Cada louco com a sua mania

Cada louco com a sua mania, dizia uma velha chupando ranho do nariz de outra velha. Ouvi esse ditado escatológico há muitos anos, ditado cuja imagem ainda reverbera nas minhas tão fatigadas retinas acho que por trazer em si uma verdade universal. Mas ele é só um pretexto para eu discutir outra coisa: a imagem. Ah, não, mais um texto sobre a cultura da imagem e blablabla? Não. Eu quero discorrer aqui sobre a imagem da palavra. E de uma palavra em específico: lambuzar. É verídica esta história. Estava eu traduzindo quando uma amiga, também tradutora\revisora, me escreve no Gtalk que acha muito esquisito a palavra 'lambuzar' ser escrita com 'z'. Cá com os meus botões, penso um pouco e aperto alguns deles do meu teclado (que nem é meu, mas da empresa, ó língua inexata!), respondo que não concordo e justifico com o argumento de que a letra 's' é muito mais furtiva e, se 'lambuzar' fosse escrito 'lambusar', daria um efeito visual mais escorregadio.
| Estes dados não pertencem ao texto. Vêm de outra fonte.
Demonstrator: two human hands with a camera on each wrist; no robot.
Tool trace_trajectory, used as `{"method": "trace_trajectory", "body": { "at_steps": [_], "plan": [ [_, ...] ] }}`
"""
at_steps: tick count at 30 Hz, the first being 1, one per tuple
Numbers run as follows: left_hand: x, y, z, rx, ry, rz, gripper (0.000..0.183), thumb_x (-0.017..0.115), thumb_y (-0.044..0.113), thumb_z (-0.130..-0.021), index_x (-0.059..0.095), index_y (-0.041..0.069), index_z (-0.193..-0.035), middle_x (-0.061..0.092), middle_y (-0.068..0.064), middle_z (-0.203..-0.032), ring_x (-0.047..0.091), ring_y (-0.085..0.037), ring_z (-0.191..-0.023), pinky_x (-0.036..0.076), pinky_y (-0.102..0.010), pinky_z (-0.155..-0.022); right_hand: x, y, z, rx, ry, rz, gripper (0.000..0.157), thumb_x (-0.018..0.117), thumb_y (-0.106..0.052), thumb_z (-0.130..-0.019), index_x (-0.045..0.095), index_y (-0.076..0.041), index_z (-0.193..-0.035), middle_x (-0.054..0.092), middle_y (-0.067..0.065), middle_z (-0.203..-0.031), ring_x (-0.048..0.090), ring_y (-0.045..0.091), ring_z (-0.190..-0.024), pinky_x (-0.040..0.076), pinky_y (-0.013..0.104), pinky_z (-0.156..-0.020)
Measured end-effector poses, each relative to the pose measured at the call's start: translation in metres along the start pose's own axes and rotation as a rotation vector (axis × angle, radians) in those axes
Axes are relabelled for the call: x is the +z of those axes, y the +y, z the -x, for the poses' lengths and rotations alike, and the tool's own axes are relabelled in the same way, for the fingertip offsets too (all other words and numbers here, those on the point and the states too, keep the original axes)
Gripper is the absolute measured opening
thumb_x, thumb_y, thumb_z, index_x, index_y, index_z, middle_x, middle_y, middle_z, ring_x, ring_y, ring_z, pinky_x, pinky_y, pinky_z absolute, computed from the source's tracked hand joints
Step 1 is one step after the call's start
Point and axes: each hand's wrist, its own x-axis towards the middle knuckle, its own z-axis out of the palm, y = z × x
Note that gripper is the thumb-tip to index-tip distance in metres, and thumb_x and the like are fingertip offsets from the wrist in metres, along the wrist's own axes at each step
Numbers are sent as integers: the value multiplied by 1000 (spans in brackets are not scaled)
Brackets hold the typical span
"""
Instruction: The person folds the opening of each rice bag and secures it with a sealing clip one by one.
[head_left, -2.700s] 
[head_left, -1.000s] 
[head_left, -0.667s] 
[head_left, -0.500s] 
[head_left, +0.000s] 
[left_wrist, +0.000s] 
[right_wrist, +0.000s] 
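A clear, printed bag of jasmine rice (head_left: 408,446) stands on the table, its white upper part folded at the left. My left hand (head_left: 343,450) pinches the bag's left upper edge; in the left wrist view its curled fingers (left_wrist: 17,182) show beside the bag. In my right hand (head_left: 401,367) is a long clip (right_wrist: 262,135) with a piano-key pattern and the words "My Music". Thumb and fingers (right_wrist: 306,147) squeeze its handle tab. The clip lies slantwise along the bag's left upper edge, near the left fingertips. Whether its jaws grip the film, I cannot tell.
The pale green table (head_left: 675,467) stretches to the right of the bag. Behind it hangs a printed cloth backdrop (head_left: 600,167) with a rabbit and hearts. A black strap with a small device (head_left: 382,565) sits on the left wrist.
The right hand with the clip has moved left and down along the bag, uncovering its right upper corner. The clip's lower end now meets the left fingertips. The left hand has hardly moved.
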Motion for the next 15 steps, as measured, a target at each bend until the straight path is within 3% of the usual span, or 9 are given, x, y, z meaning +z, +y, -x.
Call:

Não demoro muito a acrescentar que a minha loucura é tamanha que filosofo sobre o efeito visual que uma letra causa numa palavra, então ela concorda comigo e diz que acha ótimo. É mais louco o louco ou aquele que diz que ele tem razão? Quanto a isso, ela prefere crer que é o outro. Sempre. Ah, Mário de Sá-Carneiro, pilar da ponte de tédio... Enfim, os meus dez mil pensamentos concomitantes puxam a música "Geni e o zepelim", que conhece muito bem o sentido e os efeitos da palavra 'lambuzar', seja com 's', seja com 'z' — e quem sabe até com 'x', que é uma letra doida o bastante para trazer vários fonemas no seu próprio corpo? Cada louco com a sua mania. Uns jogam pedra na Geni; outros usam, abusam, lambuzam.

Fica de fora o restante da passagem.